— The problem —
Search the entries for the word "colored" and pull out each line that has it.

::::

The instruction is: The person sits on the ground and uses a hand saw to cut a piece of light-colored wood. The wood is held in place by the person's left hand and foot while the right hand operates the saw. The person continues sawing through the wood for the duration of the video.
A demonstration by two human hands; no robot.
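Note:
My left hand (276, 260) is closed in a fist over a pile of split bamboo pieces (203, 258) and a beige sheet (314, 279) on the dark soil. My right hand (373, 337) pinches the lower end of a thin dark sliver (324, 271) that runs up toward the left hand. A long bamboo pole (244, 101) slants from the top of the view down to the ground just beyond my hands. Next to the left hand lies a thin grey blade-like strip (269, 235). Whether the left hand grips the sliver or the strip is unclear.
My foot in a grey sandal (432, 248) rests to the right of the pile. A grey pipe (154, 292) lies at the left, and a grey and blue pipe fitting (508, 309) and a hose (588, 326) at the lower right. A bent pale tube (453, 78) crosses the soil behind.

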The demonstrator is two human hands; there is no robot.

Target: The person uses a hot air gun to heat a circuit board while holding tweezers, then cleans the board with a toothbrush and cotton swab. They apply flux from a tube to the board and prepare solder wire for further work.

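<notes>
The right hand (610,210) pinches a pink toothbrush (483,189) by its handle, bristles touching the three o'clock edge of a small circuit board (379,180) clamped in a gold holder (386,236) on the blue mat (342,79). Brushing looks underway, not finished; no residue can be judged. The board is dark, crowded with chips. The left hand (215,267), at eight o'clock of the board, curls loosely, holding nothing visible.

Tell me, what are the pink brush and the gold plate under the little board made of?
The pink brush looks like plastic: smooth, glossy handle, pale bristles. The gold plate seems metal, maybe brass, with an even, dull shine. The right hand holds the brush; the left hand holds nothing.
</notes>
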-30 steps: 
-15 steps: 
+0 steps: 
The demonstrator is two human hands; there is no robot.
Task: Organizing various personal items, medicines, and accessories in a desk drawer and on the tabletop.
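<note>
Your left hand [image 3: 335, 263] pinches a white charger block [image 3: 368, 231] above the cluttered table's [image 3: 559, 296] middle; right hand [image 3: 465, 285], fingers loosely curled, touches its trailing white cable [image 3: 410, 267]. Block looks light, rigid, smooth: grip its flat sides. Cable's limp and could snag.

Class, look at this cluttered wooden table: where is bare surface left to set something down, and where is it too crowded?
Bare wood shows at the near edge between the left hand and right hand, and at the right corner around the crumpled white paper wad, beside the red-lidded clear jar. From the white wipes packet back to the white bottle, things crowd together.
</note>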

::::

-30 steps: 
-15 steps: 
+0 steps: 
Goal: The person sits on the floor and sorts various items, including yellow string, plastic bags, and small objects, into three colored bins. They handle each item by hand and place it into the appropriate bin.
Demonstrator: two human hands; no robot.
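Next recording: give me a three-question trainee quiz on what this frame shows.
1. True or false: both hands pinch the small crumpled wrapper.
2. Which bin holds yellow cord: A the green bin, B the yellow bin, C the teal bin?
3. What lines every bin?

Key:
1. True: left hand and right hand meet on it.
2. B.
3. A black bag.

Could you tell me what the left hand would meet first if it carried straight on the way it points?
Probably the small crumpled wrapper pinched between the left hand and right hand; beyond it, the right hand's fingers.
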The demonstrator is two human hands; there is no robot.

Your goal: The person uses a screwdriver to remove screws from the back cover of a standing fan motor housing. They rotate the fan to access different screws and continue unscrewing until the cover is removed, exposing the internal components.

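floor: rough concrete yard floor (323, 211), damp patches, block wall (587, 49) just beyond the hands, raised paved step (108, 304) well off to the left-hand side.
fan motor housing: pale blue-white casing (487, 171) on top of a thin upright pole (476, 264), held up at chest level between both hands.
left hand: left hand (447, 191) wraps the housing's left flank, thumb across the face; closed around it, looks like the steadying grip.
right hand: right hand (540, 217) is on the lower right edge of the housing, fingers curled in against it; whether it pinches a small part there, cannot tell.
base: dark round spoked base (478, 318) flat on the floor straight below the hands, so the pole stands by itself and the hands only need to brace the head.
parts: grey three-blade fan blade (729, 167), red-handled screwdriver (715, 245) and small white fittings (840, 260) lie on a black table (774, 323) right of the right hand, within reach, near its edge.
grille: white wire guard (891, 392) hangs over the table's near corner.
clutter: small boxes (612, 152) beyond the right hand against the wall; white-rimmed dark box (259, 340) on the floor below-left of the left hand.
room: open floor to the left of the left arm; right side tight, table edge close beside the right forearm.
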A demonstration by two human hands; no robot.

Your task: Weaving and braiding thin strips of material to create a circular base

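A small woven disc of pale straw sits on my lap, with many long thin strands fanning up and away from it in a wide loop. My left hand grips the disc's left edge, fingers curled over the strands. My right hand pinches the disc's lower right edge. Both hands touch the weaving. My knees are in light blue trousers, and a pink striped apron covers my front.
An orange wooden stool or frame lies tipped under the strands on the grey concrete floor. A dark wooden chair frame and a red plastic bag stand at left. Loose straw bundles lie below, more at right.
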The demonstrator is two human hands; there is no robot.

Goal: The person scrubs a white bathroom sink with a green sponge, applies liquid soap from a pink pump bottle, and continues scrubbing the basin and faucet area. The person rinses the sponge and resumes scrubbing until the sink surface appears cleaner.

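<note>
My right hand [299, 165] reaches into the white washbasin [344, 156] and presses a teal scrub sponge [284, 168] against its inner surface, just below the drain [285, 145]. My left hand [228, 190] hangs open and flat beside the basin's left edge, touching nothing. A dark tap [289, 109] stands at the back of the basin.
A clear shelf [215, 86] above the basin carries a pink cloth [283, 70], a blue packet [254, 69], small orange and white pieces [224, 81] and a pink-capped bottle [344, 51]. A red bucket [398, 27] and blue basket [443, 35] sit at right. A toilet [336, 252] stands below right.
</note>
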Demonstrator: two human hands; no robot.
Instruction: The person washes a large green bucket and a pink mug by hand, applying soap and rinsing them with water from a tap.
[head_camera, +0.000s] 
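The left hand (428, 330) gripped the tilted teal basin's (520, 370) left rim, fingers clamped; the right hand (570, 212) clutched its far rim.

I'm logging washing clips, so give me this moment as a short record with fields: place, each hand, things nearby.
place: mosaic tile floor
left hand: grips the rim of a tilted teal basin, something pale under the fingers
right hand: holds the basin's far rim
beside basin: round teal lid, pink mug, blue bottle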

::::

— Exercise solution —
The instruction is: The person sits on the ground and uses a hand saw to cut a piece of light-colored wood. The wood is held in place by the person's left hand and foot while the right hand operates the saw. The person continues sawing through the wood for the duration of the video.
Goal: The person sits on the floor and sorts various items, including yellow string, plastic bags, and small objects, into three colored bins. They handle each item by hand and place it into the appropriate bin.

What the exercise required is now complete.